California began an experiment 40 years ago called Proposition 13. The 1978 voter-passed initiative rolled back property tax rates and then capped annual increases at 2% a year. The question then became: Can a modern state provide infrastructure, education, healthcare and fight poverty while simultaneously starving the state coffers?
The answer was no. Property tax revenue dropped nearly 60%. K-12 education spending fell to some of the lowest levels in the nation. The state master plan for first-class higher education and infrastructure was left in tatters. The state has become so dependent on income taxes that it suffers from a volatile boom-and-bust budget cycle.
It’s hard to imagine wanting to make this worse, but those who put Proposition 5 on the November ballot would like to try. If passed, this measure would hand $1 billion to 4 million property owners who have already enjoyed the greatest benefits from Proposition 13. Renters get nothing. Recipients of government services, including students, Medi-Cal enrollees, and anyone who drives on a road or spends time in a state park, gets shortchanged.
Right now, thanks to Proposition 13, a property is assessed for taxation only when it changes hands. If Proposition 5 passes, homeowners over age 55 (plus about 100,000 with serious disabilities) would get to essentially transfer their lowered tax level to every future house they buy.
The selling point, according to the real estate industry, is that older homeowners supposedly get locked into their properties, because they don’t want to trigger reassessment and face a hefty increase to their property tax bill. If they would just move somewhere, that would increase the inventory in California’s tightest housing markets.
This theory neglects the fact that older homeowners already get a special property tax dispensation if they move. Under current law (Propositions 60 and 90), when over-55 homeowners downsize to a cheaper house (in the same county or in 11 reciprocating counties), they can transfer the old tax bill to the new house. People typically downsize once their children move out, making them eligible for this one-time benefit.
Proposition 5 says that’s not enough. So it cuts property taxes for those buying a less expensive property and for those who buy a more expensive new home, their taxes only go up on the difference in price between the home they sold and the one they buy. Proposition 5 also lets them repeat this exercise indefinitely.
This won’t expand the housing supply. It won’t even lubricate the housing market because the state has already removed any disincentive to downsizing. Proposition 5, if anything, could make prices shoot up, as senior home buyers who are saving $1,000 a month on property taxes bid up their offers.
Figures from the California Budget Center show who truly benefits from this arrangement. Due to Proposition 5’s complicated formula, those selling the most expensive properties will reap far greater savings. For example, take two families who bought houses 20 years ago for $200,000. Both decide to move into $1.5 million condos. If the first family’s house is now worth $500,000, they would save $3,000 on their annual tax bill.
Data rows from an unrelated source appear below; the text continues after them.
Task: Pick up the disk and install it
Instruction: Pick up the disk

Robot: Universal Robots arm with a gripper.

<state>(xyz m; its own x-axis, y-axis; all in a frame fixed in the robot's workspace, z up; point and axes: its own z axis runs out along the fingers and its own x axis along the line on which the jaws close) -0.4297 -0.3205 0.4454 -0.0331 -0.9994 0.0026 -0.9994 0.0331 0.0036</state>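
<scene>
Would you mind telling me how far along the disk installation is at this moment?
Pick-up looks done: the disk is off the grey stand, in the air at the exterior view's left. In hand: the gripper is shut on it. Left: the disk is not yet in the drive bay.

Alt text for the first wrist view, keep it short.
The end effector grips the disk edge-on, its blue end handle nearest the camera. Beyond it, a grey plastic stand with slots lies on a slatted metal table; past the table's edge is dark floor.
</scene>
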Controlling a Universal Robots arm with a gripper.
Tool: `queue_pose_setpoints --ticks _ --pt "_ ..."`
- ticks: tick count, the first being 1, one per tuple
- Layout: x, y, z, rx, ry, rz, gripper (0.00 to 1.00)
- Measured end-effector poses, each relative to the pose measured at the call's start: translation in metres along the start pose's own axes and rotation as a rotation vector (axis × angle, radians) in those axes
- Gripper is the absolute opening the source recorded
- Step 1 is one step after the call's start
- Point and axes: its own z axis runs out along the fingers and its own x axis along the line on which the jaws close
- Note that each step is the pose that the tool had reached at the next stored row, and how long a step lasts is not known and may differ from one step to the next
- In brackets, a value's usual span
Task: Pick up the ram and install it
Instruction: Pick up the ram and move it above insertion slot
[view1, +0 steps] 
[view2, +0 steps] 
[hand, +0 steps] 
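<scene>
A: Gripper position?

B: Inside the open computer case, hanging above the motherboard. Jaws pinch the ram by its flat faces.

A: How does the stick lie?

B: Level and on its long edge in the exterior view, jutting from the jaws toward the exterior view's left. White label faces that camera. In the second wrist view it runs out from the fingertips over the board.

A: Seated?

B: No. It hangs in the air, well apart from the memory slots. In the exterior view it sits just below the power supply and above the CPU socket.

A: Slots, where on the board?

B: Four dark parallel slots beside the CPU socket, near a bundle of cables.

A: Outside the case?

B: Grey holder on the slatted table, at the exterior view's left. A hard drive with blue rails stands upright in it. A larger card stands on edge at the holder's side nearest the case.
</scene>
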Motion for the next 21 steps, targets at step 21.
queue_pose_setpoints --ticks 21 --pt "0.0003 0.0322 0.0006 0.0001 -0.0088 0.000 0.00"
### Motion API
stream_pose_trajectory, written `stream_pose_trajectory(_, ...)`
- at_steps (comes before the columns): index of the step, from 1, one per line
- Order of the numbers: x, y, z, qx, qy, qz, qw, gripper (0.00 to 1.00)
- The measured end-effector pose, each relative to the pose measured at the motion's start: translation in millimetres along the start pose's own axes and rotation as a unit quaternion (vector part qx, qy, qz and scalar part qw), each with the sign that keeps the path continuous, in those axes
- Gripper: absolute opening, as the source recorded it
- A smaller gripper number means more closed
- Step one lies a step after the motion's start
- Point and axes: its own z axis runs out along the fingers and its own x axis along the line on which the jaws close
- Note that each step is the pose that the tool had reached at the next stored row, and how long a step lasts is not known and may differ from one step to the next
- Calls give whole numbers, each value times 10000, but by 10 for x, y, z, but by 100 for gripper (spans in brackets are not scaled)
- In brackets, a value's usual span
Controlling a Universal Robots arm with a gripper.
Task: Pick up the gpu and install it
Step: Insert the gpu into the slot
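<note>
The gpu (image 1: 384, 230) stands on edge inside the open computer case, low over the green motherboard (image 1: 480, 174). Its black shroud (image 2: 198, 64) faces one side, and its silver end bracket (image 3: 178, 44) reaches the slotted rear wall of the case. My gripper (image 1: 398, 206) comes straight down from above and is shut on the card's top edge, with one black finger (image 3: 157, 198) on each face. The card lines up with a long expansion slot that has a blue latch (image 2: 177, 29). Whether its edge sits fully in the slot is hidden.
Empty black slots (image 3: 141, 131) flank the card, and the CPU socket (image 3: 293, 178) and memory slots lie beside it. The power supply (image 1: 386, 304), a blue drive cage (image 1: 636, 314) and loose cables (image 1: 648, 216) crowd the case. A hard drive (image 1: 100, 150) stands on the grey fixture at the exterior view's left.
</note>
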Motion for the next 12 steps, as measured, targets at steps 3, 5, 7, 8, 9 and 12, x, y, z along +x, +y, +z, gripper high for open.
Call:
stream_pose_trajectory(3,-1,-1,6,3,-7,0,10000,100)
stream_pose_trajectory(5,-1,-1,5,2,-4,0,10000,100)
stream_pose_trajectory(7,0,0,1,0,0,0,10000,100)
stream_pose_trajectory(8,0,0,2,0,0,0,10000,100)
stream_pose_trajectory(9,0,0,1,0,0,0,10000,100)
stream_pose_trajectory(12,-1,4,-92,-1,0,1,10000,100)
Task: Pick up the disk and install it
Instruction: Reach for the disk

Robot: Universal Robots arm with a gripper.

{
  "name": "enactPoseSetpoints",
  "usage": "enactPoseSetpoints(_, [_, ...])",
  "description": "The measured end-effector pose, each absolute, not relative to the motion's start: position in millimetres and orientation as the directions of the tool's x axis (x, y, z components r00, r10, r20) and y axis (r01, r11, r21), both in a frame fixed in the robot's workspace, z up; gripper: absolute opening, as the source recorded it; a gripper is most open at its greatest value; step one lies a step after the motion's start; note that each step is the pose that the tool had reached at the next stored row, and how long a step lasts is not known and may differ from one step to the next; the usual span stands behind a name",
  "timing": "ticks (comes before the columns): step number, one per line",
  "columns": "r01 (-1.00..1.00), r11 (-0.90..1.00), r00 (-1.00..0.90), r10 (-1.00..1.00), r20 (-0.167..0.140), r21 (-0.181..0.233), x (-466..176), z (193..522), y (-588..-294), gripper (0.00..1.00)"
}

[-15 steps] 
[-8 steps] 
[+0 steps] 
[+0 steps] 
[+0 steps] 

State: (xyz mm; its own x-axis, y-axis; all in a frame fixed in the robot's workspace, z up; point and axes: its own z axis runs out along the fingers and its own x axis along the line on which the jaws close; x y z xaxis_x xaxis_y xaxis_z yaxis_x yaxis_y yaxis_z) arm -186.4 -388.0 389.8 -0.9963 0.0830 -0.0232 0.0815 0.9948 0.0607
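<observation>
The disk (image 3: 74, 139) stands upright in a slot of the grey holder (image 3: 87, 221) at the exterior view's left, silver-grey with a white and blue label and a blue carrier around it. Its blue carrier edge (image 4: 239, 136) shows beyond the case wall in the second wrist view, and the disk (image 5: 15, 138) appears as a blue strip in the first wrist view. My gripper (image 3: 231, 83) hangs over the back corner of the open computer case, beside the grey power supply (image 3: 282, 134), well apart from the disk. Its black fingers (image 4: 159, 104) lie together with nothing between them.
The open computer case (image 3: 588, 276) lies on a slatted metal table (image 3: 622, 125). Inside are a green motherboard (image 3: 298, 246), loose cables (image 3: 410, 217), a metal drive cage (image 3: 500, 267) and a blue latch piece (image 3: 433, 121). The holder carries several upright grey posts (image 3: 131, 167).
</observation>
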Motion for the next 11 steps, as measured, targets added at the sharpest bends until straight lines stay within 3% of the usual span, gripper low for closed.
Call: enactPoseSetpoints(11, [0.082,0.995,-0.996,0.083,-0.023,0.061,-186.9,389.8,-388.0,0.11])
If the second family’s home is worth $1.4 million, they would save a whopping $12,000 a year.
Proposition 5 is a giveaway to older homeowners in expensive neighborhoods that will come at the expense of younger homeowners or ones from more modest areas. It’s a doubling down on an American aristocracy in the vein of President Trump’s tax cuts.
Why should anyone fear that deep-blue California might rubber-stamp such an outrageously unfair tax cut for the wealthy? Because the segment of the population helped most by Proposition 5 is the segment that votes. According to a Public Policy Institute of California report from June 2017, the turnout rate for voters under 25 was 27% lower than for those 65 and older in the last midterm election.
There are indications that opposition to Trump might drive younger voters to the polls in California this year. They may not fully understand Proposition 5, or the possibility of purchasing a home may seem so remote that they may not see how the initiative will affect them. Perhaps they’ll be swayed by the real estate industry’s arguments that this change will help out senior citizens, and reduce home prices.